A Índia, que há anos costura parcerias com o Brasil para produzir etanol a partir da tecnologia verde-amarela, também foi o segundo maior importador do açúcar brasileiro, após a Rússia. A estiagem dos últimos anos levou a Índia, vice-líder da produção mundial de açúcar, atrás só do Brasil, a deixar momentaneamente de ser exportadora. O Palácio do Planalto ficou também satisfeito com o interesse de petrolíferas indianas em participar de leilões da Agência Nacional de Petróleo (ANP) para exploração de petróleo.

Especialistas em comércio exterior acreditam que a Índia pode se tornar uma ;nova China; para o Brasil, com impacto no mercado internacional de commodities minerais e agrícolas, embora os mesmos lembrem que ambos os países são concorrentes em muitas áreas. Com taxas de crescimento próxima de 10% anuais e meio bilhão de pessoas abaixo da linha da pobreza rumando para a faixa consumidora nesta década, a Índia se consolida como forte mercado para os produtos básicos brasileiros.


Oportunidades afloram

Apesar do crescente interesse de empresários brasileiros pela economia indiana, poucas multinacionais do país conseguiram efetivamente se instalar lá. A Câmara de Comércio Brasil-Índia informa que faltam dados precisos sobre a presença brasileira no emergente asiático, mas admite a existência de muitas companhias na fila para entrar. A primeira empresa brasileira a se fixar em território indiano foi a catarinense Weg, a maior fabricante de motores elétricos da América Latina. A filial da Weg foi aberta em 2004, em Bangalore, para vender motores e geradores de energia para pequenas centrais hidrelétricas.

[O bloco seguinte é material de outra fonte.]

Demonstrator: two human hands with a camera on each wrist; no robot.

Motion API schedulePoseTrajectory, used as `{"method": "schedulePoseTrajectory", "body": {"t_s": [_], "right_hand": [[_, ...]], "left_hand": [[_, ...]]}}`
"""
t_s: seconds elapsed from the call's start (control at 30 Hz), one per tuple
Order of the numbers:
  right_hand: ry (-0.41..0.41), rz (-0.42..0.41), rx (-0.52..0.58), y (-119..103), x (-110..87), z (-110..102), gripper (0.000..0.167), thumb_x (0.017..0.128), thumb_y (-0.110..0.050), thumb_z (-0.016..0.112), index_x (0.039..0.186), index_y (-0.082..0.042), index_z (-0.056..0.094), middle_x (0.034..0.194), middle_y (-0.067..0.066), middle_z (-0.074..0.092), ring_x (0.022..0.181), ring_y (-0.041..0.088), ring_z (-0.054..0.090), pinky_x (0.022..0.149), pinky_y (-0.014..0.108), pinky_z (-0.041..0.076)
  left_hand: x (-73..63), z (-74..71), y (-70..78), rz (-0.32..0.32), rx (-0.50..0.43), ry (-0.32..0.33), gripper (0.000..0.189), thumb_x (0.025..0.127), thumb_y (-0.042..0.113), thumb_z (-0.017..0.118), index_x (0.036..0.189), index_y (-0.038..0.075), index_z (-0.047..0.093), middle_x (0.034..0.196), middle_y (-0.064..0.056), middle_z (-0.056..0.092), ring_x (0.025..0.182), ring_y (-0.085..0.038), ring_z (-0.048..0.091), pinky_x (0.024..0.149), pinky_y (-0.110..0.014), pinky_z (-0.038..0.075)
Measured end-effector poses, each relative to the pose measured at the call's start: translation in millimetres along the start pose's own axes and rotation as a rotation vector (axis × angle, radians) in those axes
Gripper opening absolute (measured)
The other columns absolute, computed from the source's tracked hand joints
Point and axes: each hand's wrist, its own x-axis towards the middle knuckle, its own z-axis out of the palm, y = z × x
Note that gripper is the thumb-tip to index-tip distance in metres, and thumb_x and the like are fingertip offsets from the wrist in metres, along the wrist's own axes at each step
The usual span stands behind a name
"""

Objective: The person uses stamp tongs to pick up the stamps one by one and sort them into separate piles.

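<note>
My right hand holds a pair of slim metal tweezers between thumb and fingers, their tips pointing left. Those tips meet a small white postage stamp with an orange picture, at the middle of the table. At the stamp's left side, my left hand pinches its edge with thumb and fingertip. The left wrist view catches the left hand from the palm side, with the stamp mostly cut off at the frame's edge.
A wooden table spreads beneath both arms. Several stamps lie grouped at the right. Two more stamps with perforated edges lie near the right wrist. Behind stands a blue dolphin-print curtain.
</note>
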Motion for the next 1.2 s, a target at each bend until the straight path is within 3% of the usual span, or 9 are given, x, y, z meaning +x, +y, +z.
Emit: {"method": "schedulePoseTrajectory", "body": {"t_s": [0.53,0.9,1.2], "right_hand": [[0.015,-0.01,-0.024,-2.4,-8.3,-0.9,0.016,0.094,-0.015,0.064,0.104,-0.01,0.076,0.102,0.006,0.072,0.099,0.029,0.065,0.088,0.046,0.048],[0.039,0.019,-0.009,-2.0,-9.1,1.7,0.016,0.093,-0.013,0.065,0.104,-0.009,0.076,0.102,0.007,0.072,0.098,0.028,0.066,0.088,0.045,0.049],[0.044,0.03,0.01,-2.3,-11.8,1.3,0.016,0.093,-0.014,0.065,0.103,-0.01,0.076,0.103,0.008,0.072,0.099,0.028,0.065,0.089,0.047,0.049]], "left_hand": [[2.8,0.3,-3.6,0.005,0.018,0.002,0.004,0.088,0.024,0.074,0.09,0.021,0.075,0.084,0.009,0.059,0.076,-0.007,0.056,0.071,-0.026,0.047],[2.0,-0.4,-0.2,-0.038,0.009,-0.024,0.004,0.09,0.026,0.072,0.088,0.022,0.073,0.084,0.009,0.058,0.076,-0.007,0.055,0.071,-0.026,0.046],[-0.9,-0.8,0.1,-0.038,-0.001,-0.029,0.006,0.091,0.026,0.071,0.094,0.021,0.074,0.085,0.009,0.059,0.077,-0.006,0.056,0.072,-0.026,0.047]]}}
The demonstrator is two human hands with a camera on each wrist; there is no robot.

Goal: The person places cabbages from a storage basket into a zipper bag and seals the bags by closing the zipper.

A montadora gaúcha Marcopolo anunciou, em 2006, uma associação com a gigante indiana Tata Motors para a fabricação e venda de ônibus rodoviários, urbanos, mínis e microônibus. No mesmo ano, a Vale abriu um escritório comercial no país. Outra investida conhecida é a empresa de serviços de tecnologia Stefanini, que abriu escritório no polo tecnológico de Hyderabad. Os investimentos das empresas brasileiras na Índia incluem o setor siderúrgico (Gerdau).

Os consulados indianos ressaltam que há novas oportunidades para empresas brasileiras na Índia, sobretudo nos setores farmacêutico, de informática, petrolífero e de produtos agroindustriais. Pode haver junção de esforços na agricultura (açúcar e etanol), na fabricação de automóveis, de peças para automóveis e de produtos elétricos, na siderurgia, na polpa de madeira, em processamento de alimento e no setor bancário.

O secretário executivo do Ministério do Desenvolvimento, Alessandro Teixeira, acredita que a Índia será um desafio para exportadores de todo o mundo nos próximos anos. Ele acha cedo para afirmar que o país asiático pode ocupar um lugar semelhante ao da China no comércio internacional, mesmo crescendo a taxas superiores. ;Os ganhos recentes nas exportações brasileiras de açúcar e de petróleo não servem de baliza por se tratar de segmentos marcados por oscilação sazonal;, diz.

Rafael Martelo, analista da Tendências Consultoria, também destaca o grande potencial a ser explorado por empresas brasileiras, sobretudo no comércio de commodities agrícolas. ;Uma população grande e que vem ampliando o consumo interno com promoção da renda das famílias é uma chance para exportadores brasileiros;, disse.